作者
Ke Chen,Akram A. Hosseini,Ying Weng,Tom Dening,Guokun Zuo
摘要
Abstract Background Alzheimer’s Disease (AD) is a neurodegenerative disease which is characterized by cognitive and functional impairment, and defined by triad of Amyloid status, Tau pathology, and Neuroimaging marker of neurodegeneration or neuronal injury. An early diagnosis of AD can be challenging and it can be detected earlier in brain functional imaging than brain structural imaging. Method We develop a pipeline for synthesizing FDG‐PET/MRI from source MRI‐T1‐Weighted (MRI‐T1W) images based on denoising diffusion mechanism [1]. The pipeline includes a forward pass which encodes the source MRI‐T1WI images to gaussian noise space, and a backward pass which generates the corresponding FDG‐PET from the derived noises with repeated denoising steps.

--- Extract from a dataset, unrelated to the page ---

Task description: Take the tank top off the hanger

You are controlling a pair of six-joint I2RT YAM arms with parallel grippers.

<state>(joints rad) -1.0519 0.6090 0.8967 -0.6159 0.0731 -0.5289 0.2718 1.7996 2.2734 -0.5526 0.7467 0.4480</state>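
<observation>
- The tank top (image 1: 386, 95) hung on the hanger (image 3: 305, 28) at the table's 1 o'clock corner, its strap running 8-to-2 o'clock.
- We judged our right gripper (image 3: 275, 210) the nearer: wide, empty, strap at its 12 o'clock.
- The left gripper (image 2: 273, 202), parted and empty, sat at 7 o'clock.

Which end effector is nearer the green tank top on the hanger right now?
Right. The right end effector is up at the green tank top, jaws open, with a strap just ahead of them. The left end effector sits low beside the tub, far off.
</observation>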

Furthermore, to validate the effectiveness of the synthesized FDG‐PET images, we also develop multiple types of classifiers and the experiments for both single input of MRI‐T1WI and joint input of MRI‐T1WI and synthesized FDG‐PET. Result The experiments are performed on 1036 of FDG‐PET/MRI pairs (286,474, 276 for Cognitive Normal, Mild Cognitive Impaiement and Alzheimer’s Disease each) are obtained from ADNI [2] datasets and display the promising results with low Mean Absolute Error (MAE) and high Structural Similarity Index Measure (SSIM) for the two stage diffusion denoising based FDG‐PET synthesis pipeline. The results for the additional classification experiments also show that in most cases the joint input enhances the classifiers' performance in accuracy and F1‐score. The results also indicate that the synthesized FDG‐PET images are not only visually similar to the ground truth images, but also improve the performance of machine learning based AD diagnosis. Conclusion This work provides support for the notion that machine learning‐derived image analysis may be a useful approach to improving the diagnosis of AD. Reference: [1] Ho, J., Jain, A., & Abbeel, P. (2020). Denoising diffusion probabilistic models. Advances in Neural Information Processing Systems , 33 , 6840‐6851. [2] Petersen, R., Aisen, P. S., Beckett, L. A., Donohue, M. C., Gamst, A. C., Harvey, D. J., … & Toga, A. W. (2010). Alzheimer’s disease neuroimaging initiative (ADNI). Neurology , 74 (3), 201‐209.